Trinitarian and Christological Creed

 

(Chap. 1) In conformity with the Sacred Scriptures and the teaching that we have received from the holy Fathers, we confess that the father, the Son, and the Holy Spirit <are> of one unique divinity and substance; believing the Trinity in a diversity of Persons and proclaiming unity in the divinity, we neither confuse the Persons nor separate the substance. We say that the Father <was> neither made nor generated by anyone; we affirm that the Son <was> not made by the Father but generated; we truly profess that the Holy Spirit <was> neither created nor generated but proceeds form the Father and the Son. However, our Lord Jesus Christ himself, Son of God and creator of all things, was generated before all ages from the substance of the father, and in the latter times, for the redemption of the world, he descended from the Father, he who never creased being with the Father; he truly became incarnate by the Holy Spirit and the Virgin Mary, the glorious holy Mother of God, and he alone was born from her. The same Lord Jesus Christ, one of the Holy Trinity, receiving the complete soul and flesh of man but without sin, remains what he was and assumes what he was not: equal to the father in regard to divinity, less than the father in regard to humanity, having in one Person the properties of the two natures; for in him <are> two natures, God and man, not, however, two sons and two gods, but the same Person in both natures; he underwent his Passion and death for our salvation, not in the power of divinity, but in the weakness of humanity; he descended into hell to free the holy ones being held there, and, after having conquered the rule and domination of death, he rose again, ascended then into heaven, and, in the future, he will come to judge the living and the dead.

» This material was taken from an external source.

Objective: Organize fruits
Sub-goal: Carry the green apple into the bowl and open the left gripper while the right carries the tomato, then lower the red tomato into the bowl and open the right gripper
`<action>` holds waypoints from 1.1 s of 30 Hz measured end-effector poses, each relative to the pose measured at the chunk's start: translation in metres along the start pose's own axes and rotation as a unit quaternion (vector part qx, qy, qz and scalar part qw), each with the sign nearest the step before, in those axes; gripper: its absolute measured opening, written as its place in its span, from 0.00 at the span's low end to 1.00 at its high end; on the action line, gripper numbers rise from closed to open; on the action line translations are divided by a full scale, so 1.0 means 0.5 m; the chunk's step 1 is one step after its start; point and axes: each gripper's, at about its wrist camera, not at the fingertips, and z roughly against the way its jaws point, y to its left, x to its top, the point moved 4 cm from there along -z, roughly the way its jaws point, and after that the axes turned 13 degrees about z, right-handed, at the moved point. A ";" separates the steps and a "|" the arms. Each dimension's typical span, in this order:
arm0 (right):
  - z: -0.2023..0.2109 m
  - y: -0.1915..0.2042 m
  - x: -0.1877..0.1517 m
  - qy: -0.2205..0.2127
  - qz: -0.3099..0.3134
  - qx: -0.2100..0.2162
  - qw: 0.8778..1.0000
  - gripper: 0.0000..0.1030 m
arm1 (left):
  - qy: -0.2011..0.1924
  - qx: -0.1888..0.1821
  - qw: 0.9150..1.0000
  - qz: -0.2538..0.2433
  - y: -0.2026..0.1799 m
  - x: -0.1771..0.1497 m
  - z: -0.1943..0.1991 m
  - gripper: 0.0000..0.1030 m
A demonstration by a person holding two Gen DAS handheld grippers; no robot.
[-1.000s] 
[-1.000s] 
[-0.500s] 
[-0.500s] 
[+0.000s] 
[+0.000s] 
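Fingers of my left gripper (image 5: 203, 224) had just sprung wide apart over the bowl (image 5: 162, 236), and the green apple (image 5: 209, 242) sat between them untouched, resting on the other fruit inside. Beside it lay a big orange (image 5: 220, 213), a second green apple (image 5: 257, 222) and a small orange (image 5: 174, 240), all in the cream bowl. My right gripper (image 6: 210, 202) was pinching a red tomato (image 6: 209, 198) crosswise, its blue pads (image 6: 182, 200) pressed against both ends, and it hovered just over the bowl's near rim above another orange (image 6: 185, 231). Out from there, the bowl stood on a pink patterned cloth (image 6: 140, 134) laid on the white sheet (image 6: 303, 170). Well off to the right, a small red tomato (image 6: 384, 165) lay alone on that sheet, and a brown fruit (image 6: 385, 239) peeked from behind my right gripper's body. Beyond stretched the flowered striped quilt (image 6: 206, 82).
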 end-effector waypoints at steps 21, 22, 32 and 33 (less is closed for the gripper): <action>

Cleansed by his death and blood, we have attained remission of sins in order to be resurrected by him in the last days in that flesh in which we now live and likewise in the form in which the Lord was resurrected: some receiving eternal life from him for merits of justice; others, the sentence of eternal punishment because of their sins.

 

This is the faith of the Catholic Church. This is the profession of faith we conserve and hold; and whoever will guard it with great firmness will have eternal salvation. (Heinrich Denzinger, Compendium of Creeds, Definitions, and Declarations on Matters of Faith and Morals, ed. Peter Hünermann, Robert Fastiggi, and Anne Englund Nash [43rd ed; San Francisco: Ignatius Press, 2012], 166-67)

 

587: Synod of ROME, Session 3, October 25, 745

 

. . .

 

Descent of Christ into Hell

 

587 . . . Clement, who by his stupidity rejects the decisions of the holy Fathers and all the synodal acts and who introduces Judaism even for Christians when he preaches that it is licit to assume the wife of a dead brother and who, moreover, preached that the Lord Jesus Christ, in descending into hell, delivered from there all the pious and the impious, is stripped of all priestly function and bound by the chain of anathema. (Ibid., 204)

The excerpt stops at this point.